▶ _WORK ORDER_:
Only one span of the listing below is wanted: the lines from the one with "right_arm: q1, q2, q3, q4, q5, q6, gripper" through the one with "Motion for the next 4", reproduced exactly, both ends kept.
■ ■ ■ ■ ■ ■ ■
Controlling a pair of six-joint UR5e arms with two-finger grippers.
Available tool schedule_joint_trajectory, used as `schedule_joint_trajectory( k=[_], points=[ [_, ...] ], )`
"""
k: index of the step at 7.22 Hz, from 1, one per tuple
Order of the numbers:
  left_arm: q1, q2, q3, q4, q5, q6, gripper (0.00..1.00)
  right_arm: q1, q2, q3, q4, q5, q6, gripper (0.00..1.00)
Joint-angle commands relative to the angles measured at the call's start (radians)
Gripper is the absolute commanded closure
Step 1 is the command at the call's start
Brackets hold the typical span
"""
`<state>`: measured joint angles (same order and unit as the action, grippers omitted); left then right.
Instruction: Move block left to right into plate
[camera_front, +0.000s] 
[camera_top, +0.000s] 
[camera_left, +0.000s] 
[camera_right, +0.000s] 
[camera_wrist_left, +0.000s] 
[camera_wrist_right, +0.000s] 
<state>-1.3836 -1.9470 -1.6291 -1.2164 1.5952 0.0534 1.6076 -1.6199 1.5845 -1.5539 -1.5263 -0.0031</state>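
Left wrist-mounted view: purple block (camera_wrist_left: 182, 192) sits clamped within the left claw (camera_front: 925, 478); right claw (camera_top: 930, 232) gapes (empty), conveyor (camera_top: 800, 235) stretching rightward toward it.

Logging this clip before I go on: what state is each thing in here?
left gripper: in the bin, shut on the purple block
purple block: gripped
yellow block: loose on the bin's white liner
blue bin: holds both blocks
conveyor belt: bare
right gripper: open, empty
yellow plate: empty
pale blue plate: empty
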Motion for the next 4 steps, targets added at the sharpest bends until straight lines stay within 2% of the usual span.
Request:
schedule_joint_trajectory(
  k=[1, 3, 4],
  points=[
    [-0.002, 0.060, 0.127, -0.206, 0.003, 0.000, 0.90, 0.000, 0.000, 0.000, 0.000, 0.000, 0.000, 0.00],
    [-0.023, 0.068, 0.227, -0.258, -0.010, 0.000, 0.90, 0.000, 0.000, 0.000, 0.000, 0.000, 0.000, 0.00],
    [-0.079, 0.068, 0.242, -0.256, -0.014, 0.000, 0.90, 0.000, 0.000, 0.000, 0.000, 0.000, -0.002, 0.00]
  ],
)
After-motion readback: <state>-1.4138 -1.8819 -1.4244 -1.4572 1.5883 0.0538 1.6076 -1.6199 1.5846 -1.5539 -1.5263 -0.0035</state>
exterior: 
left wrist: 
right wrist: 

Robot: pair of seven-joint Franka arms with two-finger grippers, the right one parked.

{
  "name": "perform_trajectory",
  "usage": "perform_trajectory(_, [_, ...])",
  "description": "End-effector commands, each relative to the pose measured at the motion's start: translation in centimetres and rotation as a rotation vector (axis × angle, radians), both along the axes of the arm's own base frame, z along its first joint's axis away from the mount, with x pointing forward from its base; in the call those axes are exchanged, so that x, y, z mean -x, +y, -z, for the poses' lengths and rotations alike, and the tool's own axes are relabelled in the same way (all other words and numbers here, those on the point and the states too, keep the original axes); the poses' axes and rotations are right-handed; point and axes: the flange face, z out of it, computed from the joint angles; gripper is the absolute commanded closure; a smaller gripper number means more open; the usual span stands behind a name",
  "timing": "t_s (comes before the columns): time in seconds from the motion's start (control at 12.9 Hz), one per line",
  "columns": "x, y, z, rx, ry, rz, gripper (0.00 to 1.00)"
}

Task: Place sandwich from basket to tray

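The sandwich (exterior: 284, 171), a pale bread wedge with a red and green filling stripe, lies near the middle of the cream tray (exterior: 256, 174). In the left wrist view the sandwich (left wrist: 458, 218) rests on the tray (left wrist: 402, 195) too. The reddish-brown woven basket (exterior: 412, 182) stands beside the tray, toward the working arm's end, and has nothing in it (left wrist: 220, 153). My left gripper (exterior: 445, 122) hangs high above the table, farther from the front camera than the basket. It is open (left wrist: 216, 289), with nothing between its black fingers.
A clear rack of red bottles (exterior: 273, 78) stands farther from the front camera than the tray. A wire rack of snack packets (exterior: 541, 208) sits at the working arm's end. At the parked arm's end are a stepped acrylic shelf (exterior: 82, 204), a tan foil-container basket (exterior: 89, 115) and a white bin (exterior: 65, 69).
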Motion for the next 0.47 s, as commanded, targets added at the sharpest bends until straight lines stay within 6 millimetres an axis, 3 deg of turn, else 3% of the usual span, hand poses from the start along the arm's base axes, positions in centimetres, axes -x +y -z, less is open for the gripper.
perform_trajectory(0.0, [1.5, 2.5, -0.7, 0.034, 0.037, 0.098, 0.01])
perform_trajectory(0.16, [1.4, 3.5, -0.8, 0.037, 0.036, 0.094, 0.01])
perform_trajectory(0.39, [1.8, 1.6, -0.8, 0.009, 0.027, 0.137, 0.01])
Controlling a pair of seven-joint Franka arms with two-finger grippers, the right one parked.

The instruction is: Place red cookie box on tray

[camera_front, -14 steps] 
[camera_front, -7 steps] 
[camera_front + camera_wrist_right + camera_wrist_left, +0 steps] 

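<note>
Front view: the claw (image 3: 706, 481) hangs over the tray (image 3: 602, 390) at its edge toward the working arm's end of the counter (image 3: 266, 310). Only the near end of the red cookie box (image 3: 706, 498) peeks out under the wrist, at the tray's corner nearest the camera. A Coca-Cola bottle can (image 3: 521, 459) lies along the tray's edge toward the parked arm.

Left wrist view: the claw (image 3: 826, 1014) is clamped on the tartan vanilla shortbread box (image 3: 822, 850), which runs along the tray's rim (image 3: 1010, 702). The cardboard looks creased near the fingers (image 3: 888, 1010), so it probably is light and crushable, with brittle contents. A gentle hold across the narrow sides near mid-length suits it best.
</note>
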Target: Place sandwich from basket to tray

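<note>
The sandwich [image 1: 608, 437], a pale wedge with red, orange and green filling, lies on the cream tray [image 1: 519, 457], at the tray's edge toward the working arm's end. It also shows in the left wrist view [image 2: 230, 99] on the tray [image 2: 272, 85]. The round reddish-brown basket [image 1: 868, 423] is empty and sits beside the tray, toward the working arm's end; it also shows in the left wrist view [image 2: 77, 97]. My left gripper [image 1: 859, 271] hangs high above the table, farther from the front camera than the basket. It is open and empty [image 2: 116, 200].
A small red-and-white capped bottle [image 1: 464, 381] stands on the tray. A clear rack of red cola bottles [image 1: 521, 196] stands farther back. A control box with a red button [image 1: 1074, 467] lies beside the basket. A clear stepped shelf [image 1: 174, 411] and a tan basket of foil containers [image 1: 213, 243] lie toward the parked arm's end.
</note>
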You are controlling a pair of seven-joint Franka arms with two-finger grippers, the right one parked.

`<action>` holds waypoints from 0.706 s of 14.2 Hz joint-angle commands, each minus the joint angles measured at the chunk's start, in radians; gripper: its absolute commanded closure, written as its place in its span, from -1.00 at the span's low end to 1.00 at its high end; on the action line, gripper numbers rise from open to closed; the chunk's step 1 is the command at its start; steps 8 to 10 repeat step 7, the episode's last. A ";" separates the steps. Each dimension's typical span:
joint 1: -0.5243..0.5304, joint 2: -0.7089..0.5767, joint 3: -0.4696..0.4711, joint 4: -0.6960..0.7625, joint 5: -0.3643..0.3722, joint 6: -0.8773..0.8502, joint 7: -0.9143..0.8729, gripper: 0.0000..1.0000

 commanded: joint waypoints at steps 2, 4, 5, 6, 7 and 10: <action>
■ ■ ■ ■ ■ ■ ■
▶ _ANSWER TO THIS PROBLEM_:
  right_arm: q1, q2, q3, q4, q5, q6, gripper (0.00..1.00)
Joint-angle commands relative to the angles measured at the call's start (radians)
Gripper is the absolute commanded closure
Step 1 is the command at the call's start
Brackets hold the typical span
"""
`<state>`: measured joint angles (same order and unit as the action, grippers omitted); left then right.
Instruction: Move block left to right into plate
[camera_front, +0.000s] 
[camera_top, +0.000s] 
[camera_left, +0.000s] 
[camera_right, +0.000s] 
[camera_wrist_left, +0.000s] 
[camera_wrist_right, +0.000s] 
<state>-1.3836 -1.9470 -1.6291 -1.2164 1.5952 0.0534 1.6076 -1.6199 1.5845 -1.5539 -1.5263 -0.0031</state>
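Left wrist-mounted view: purple block (camera_wrist_left: 182, 192) sits clamped within the left claw (camera_front: 925, 478); right claw (camera_top: 930, 232) gapes (empty), conveyor (camera_top: 800, 235) stretching rightward toward it.

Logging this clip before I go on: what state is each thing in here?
left gripper: in the bin, shut on the purple block
purple block: gripped
yellow block: loose on the bin's white liner
blue bin: holds both blocks
conveyor belt: bare
right gripper: open, empty
yellow plate: empty
pale blue plate: empty
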Motion for the next 4 steps, targets added at the sharpest bends until straight lines stay within 2% of the usual span.

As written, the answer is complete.